2024-08-19 カリフォルニア大学サンディエゴ校(UCSD)
<関連情報>
- https://today.ucsd.edu/story/simulations-from-atom-to-organ-reveal-novel-treatment-mechanisms-for-heart-failure
- https://www.pnas.org/doi/10.1073/pnas.2322077121
マルチスケールモデリングにより、2′-デオキシ-ATPが心不全の心室機能をどのように回復させるかが明らかになった Multiscale modeling shows how 2’-deoxy-ATP rescues ventricular function in heart failure
Abigail E. Teitgen, Marcus T. Hock, Kimberly J. McCabe, +6, and Andrew D. McCulloch
Proceedings of the National Academy of Sciences Published:August 22, 2024
DOI:https://doi.org/10.1073/pnas.2322077121
Significance
Myosin activators can improve cardiac function in heart failure with reduced ejection fraction. However, it is not fully understood how the molecular effects of these drugs lead to improvements in ventricular function. We used a multiscale modeling analysis spanning atom to organ system scales to link the molecular mechanisms of 2’-deoxy-ATP (dATP), a myosin activator, to changes in contraction and relaxation at multiple scales of function. Multiscale modeling allowed us to identify therapeutic mechanisms of dATP at each of these scales, which can be extended to other candidate therapeutics.
Abstract
2’-deoxy-ATP (dATP) improves cardiac function by increasing the rate of crossbridge cycling and Ca2+ transient decay.
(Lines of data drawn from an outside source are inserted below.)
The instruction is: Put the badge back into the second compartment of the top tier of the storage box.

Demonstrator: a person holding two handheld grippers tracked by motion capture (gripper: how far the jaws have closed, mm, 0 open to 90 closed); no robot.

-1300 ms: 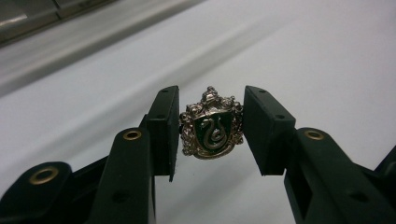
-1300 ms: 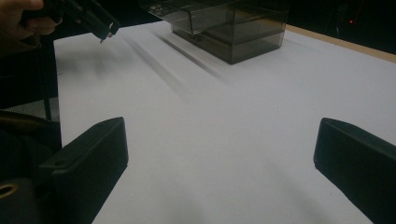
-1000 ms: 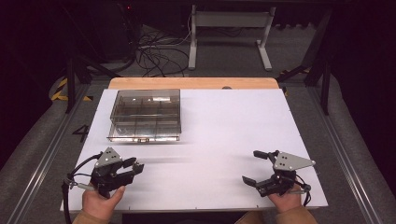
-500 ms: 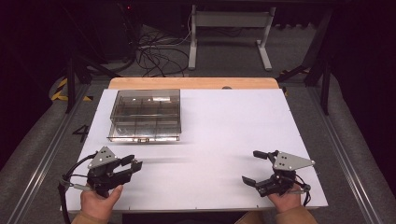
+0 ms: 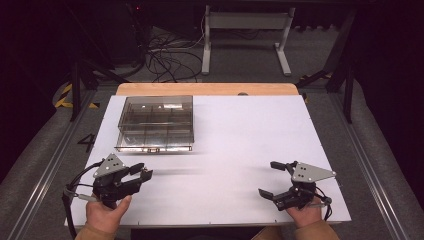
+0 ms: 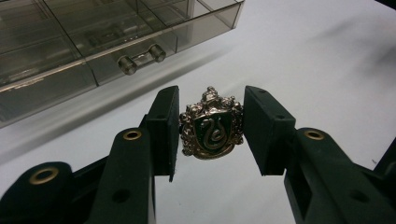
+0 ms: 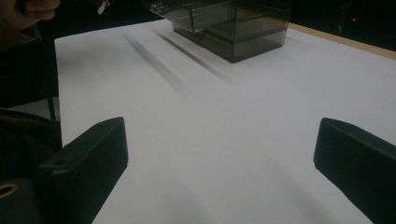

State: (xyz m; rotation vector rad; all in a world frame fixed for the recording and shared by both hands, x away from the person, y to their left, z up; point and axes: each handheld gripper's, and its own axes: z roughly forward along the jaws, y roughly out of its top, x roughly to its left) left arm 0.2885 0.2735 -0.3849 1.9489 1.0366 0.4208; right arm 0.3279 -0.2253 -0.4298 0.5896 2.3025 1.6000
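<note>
- At the table's near left corner, the left gripper (image 5: 141,173) has slid slightly toward the person since a second ago, pinching a crest badge (image 6: 212,125) between its pads.
- The smoky drawer box (image 5: 156,123) sits beyond it, drawer handle (image 6: 138,58) facing the badge; stowing it probably comes next.
- The right gripper (image 5: 274,179) stays spread wide, holding nothing, near right.
</note>
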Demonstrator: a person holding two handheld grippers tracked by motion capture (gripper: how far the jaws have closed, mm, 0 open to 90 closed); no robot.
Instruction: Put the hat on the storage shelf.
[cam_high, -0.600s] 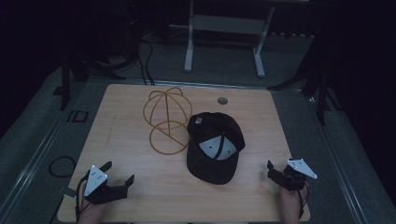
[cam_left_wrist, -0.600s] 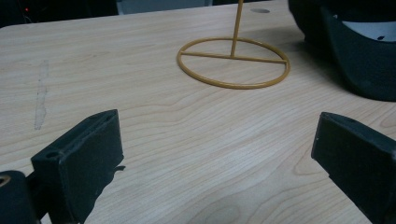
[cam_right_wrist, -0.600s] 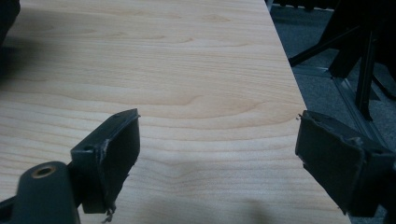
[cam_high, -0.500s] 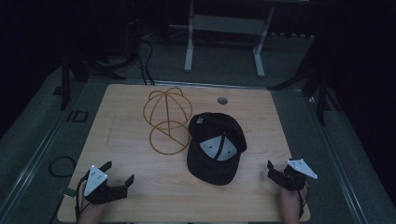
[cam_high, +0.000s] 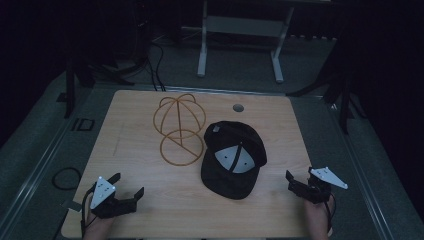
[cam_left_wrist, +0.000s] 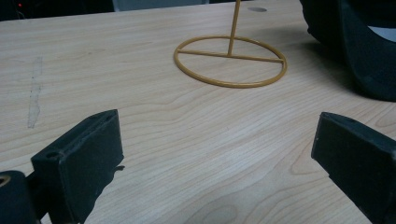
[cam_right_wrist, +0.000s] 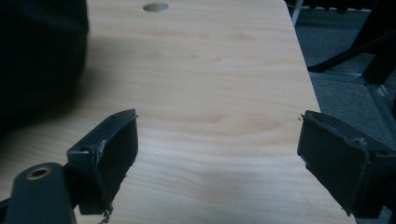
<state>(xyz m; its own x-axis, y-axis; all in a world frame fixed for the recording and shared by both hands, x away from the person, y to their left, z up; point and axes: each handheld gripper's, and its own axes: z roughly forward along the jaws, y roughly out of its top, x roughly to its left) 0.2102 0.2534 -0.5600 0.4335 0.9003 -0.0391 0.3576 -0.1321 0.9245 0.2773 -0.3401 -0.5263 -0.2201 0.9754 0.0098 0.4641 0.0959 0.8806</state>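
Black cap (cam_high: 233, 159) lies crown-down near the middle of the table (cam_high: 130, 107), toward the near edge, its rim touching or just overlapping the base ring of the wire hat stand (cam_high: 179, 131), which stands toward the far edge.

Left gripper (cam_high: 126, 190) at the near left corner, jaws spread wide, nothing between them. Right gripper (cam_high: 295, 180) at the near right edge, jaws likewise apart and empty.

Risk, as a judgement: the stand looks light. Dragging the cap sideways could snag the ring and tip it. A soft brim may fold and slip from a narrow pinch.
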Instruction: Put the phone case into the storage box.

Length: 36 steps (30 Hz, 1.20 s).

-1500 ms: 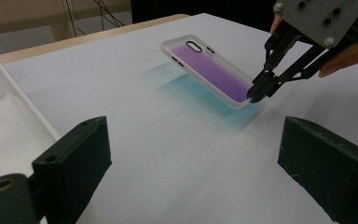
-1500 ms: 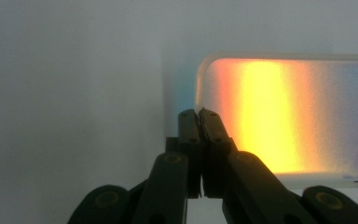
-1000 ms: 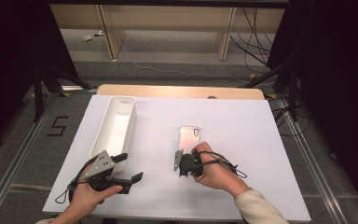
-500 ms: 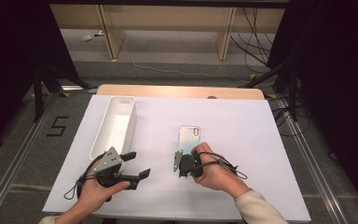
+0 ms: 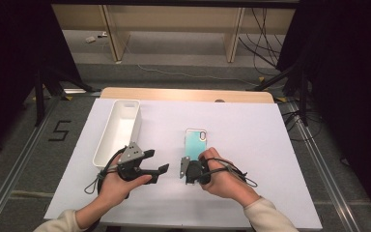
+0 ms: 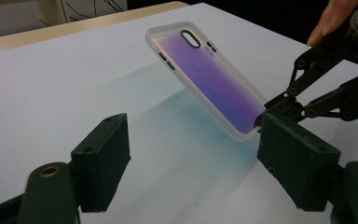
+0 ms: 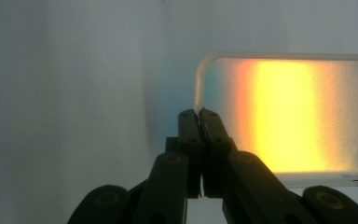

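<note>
**Phone case lifted by one corner, second tongs coming in**

Here the right tongs point(image 5: 187, 169), low and just right of centre in the high view, are clamped tight on the near corner of a translucent, iridescent plastic phone case point(image 5: 194, 143). In the right gripper view the two black jaws meet on the case's rim at centre frame. The left gripper view shows the case point(image 6: 212, 81) tilted, its camera-hole end raised toward the upper middle of the frame, the pinched end low and a soft teal glow on the white worktop point(image 5: 251, 130) beneath it.

The left tongs point(image 5: 155, 162), at lower left of the high view, have just been closing but stand apart, with nothing between them; the case lies beyond their tips. Behind them, at left of centre, sits a long white plastic bin point(image 5: 118, 130).

I would judge this the handover or two-handed lift: one end is secured, the other is unsupported. Next the left tongs need to travel toward the case's free long edge, keep enough gap to straddle the thin rim, and then close gently so the case does not twist out of the right grip.
</note>
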Motion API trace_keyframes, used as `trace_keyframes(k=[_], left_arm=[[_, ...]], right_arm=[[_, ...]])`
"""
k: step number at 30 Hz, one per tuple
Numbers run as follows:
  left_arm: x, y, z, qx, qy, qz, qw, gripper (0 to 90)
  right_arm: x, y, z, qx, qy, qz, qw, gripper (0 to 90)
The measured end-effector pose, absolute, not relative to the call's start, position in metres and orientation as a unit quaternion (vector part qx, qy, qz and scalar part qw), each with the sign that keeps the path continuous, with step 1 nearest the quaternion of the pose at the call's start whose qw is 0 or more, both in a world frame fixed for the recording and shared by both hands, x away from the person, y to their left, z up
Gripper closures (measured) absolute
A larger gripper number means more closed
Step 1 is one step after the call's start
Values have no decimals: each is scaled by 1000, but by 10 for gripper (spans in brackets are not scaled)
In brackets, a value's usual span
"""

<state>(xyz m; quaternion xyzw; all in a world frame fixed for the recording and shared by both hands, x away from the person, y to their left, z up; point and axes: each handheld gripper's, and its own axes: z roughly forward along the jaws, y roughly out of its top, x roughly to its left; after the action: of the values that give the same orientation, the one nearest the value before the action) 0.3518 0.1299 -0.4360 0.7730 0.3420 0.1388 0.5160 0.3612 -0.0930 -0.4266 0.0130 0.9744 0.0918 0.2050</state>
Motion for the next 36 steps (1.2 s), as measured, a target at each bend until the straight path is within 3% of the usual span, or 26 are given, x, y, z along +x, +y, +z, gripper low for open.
trace_keyframes(k=[15, 36], left_arm=[[372, 111, -435, 778, 358, 137, 498, 297], [398, 84, -436, 770, 411, 94, 478, 483]], right_arm=[[356, -90, -425, 13, 972, 93, 215, 892], [353, -84, -427, -14, 967, 81, 240, 893]])
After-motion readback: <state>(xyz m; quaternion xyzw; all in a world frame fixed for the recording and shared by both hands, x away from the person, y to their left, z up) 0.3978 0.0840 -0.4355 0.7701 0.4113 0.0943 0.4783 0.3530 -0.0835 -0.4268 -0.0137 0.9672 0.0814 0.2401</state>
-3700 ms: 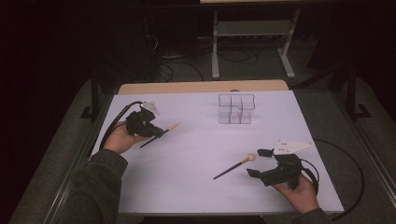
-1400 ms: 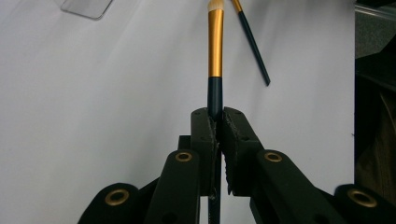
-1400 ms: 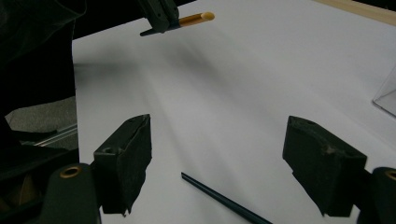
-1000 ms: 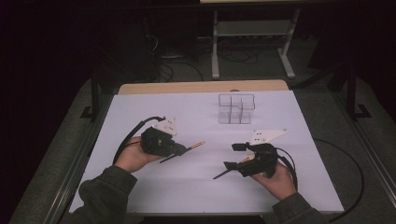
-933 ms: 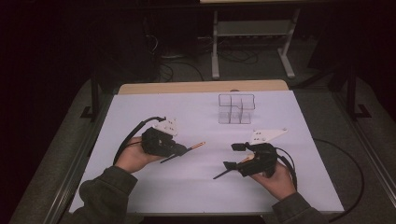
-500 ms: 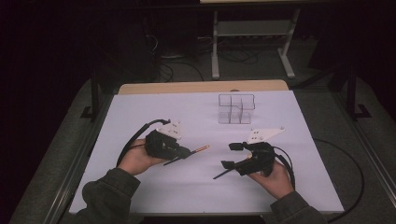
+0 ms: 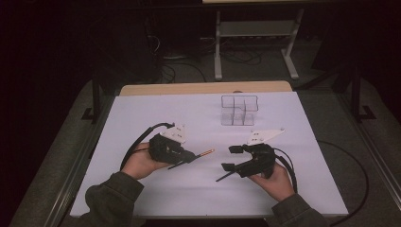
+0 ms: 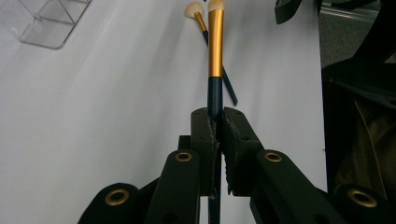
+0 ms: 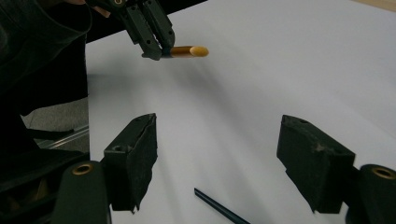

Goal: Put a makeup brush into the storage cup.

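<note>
Surveying high view: white table cover (image 7: pixel 142 118) carries both tools; clear divided organizer (image 7: pixel 239 109) stands well ahead of them, toward the far edge.
High view, left gripper (image 7: pixel 191 158): held in the person's left hand (image 7: pixel 142 163), jaws pointing toward the other tool, a gold-handled brush (image 7: pixel 204 152) projecting from its tip above the cover.
High view, right gripper (image 7: pixel 232 158): held in the person's right hand (image 7: pixel 276 179), jaws apart; a thin dark brush handle (image 7: pixel 224 176) slants out just below its lower jaw, on the cover.
Left gripper view, jaw state: jaws together, clamped on the dark lower shaft of the gold-handled brush (image 8: pixel 215 51), which runs straight out from the tool with its pale bristles farthest away.
Left gripper view, surroundings: second brush (image 8: pixel 212 44) lies on the cover beyond the tip, crossing behind the held one; organizer (image 8: pixel 46 18) far off to the upper left.
Right gripper view, jaw state: jaws spread wide, nothing between the pads.
Right gripper view, surroundings: dark handle end (image 9: pixel 219 205) lies on the cover between and below the jaws; ahead, the left gripper (image 9: pixel 156 44) pinches the gold-handled brush (image 9: pixel 189 51).
</note>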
However, the mechanisms of these effects and how therapeutic responses to dATP are achieved when dATP is only a small fraction of the total ATP pool remain poorly understood. Here, we used a multiscale computational modeling approach to analyze the mechanisms by which dATP improves ventricular function. We integrated atomistic simulations of prepowerstroke myosin and actomyosin association, filament-scale Markov state modeling of sarcomere mechanics, cell-scale analysis of myocyte Ca2+ dynamics and contraction, organ-scale modeling of biventricular mechanoenergetics, and systems level modeling of circulatory dynamics. Molecular and Brownian dynamics simulations showed that dATP increases the actomyosin association rate by 1.9 fold. Markov state models predicted that dATP increases the pool of myosin heads available for crossbridge cycling, increasing steady-state force development at low dATP fractions by 1.3 fold due to mechanosensing and nearest-neighbor cooperativity. This was found to be the dominant mechanism by which small amounts of dATP can improve contractile function at myofilament to organ scales. Together with faster myocyte Ca2+ handling, this led to improved ventricular contractility, especially in a failing heart model in which dATP increased ejection fraction by 16% and the energy efficiency of cardiac contraction by 1%. This work represents a complete multiscale model analysis of a small molecule myosin modulator from single molecule to organ system biophysics and elucidates how the molecular mechanisms of dATP may improve cardiovascular function in heart failure with reduced ejection fraction.